Corona treating increases the surface energy of plastic films, foils, paper and polymer objects to improve wettability and adhesion of inks, coatings and adhesives.
Surface treating works best when a substrate is treated at the time of extrusion and in-line prior to converting.
Corona treating increases quality and productivity through improved print quality, faster press speeds and less scrap.
Why do I need it?
Polymer films and objects have chemically inert and non-porous surfaces with low surface tensions causing them to be non-receptive to bonding with substrates, printing inks, coatings, and adhesives.
Pretreated films, that is films that have been surface treated at the time they were produced, exhibit a higher surface energy that is crucial to producing quality printed, coated or laminated products.
Film that is not treated at the time of production will not accept printing, coating or lamination well. The opposite is not always true. Even if film is treated at the time of production, it will not always guarantee that printing, coating or laminating will be easily accomplished at any future time.
Each film type has an inherent surface energy (dyne level) that can be increased through corona treatment at the time of production. This level of treatment diminishes over time. So, film that can be easily printed and coated immediately after production can, within a few days or weeks, lose sufficient surface energy to become unprintable and uncoatable.
Since it’s nearly impossible to guarantee that the film you receive will be converted within the required time limit, retreating in-line is often a necessity. It’s important to note that treating in-line cannot replace primary treatment at the time of production. In fact many films, especially polyolefins (Polyethylene and Polypropylene) are almost untreatable when they set after production.
To ensure consistent quality, use films that have been treated at the time of production and retreat in-line.
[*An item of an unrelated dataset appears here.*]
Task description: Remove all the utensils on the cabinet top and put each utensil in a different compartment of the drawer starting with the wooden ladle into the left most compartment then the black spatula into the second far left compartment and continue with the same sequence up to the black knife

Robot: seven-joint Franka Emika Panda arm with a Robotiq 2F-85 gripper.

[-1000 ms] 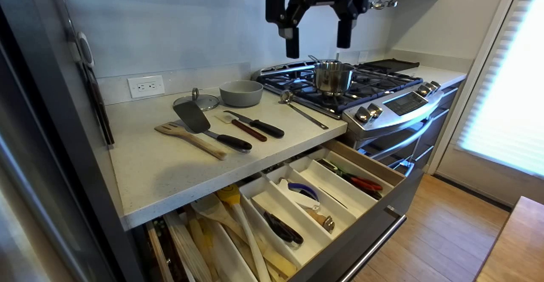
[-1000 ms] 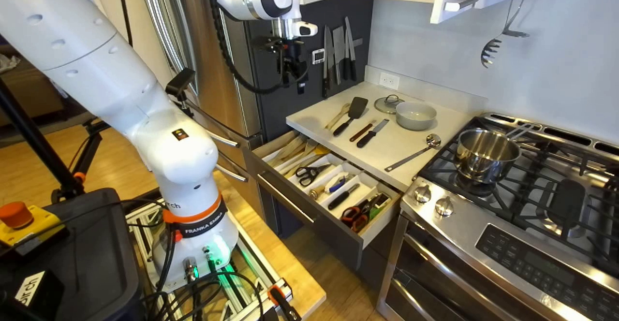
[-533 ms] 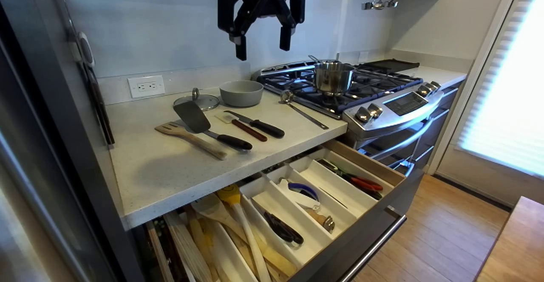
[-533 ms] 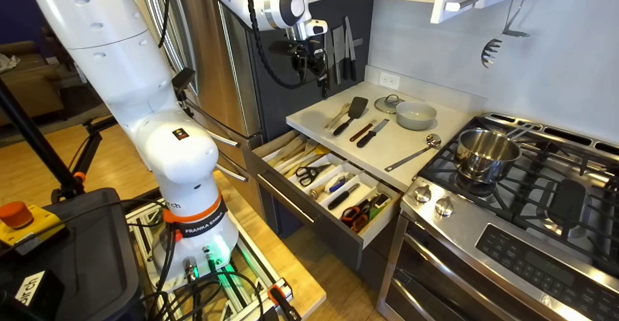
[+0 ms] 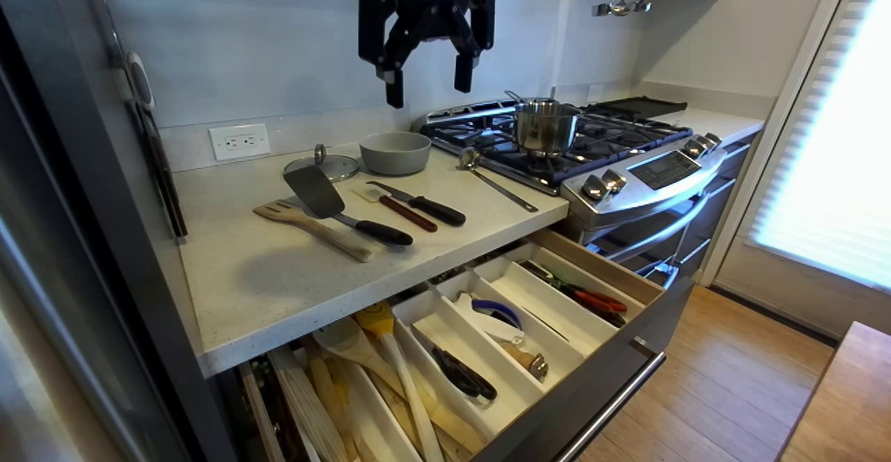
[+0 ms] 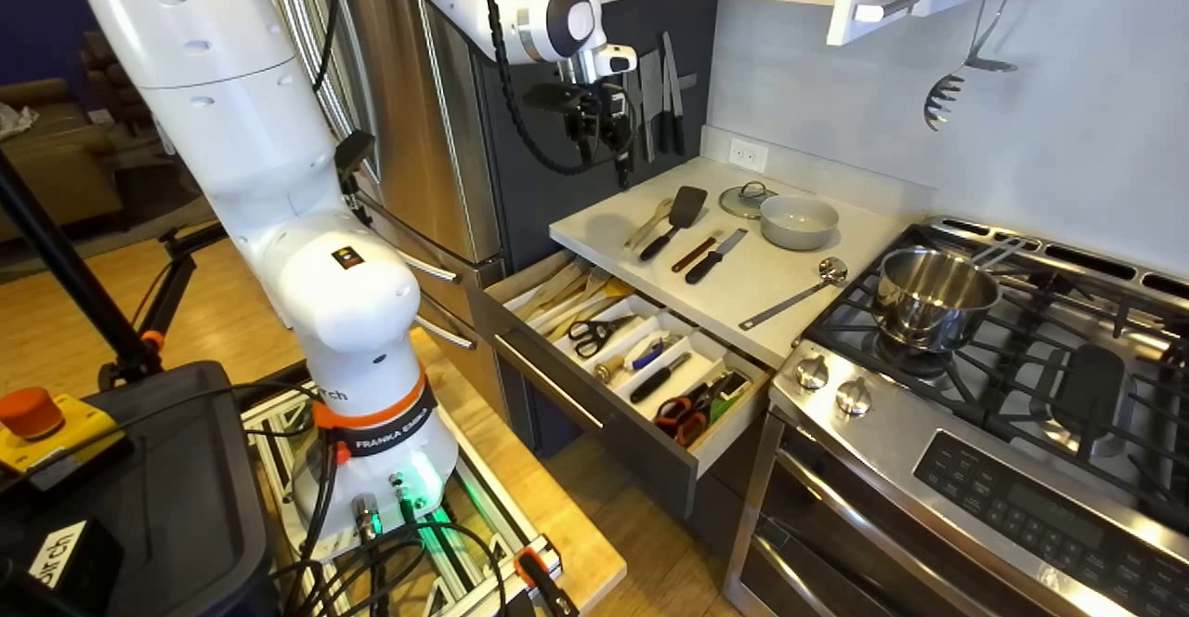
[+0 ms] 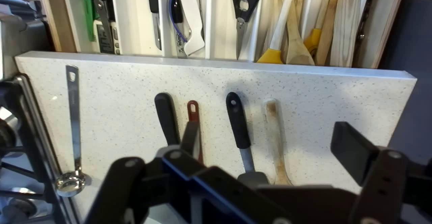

In order to make a product that is of acceptable quality to the converter and to the end customer, the substrate must be corona treated twice:
- At the time of production.
- Prior to converting.
How does surface treating work?
A corona treating system is designed to increase the surface energy of plastic films, foils and paper in order to allow improved wettability and adhesion of inks, coatings and adhesives. As a result, the materials treated will demonstrate improved printing and coating quality, and stronger lamination strength.
A corona treating system consists of two major components: the power supply and the treater station.
The power supply accepts standard 50/60 Hz utility electrical power and converts it into single phase, higher frequency (nominally 10 to 30 kHz) power that is supplied to the treater station.
The treater station applies this power to the surface of the material, through an air gap, via a pair of electrodes at high potential and roll at ground potential which supports the material. Only the side of the material facing the high potential electrode should show an increase in surface tension. (If treatment is applied to the other side of the material it is
referred to as backside treatment.)
A corona treating system in its simplest form can be portrayed as a capacitor. Voltage is applied to the top plate which, in the case of a corona treating system, would be the electrode. The dielectric portion of the capacitor would be made up of some type of roll covering, air, and substrate in the corona treater.
The final component, or bottom plate, takes the form of an electrically grounded roll. In the corona treating system, the voltage buildup ionizes the air in the air gap, creating a corona, which will increase the surface tension of the substrate passing over the electrically grounded roll.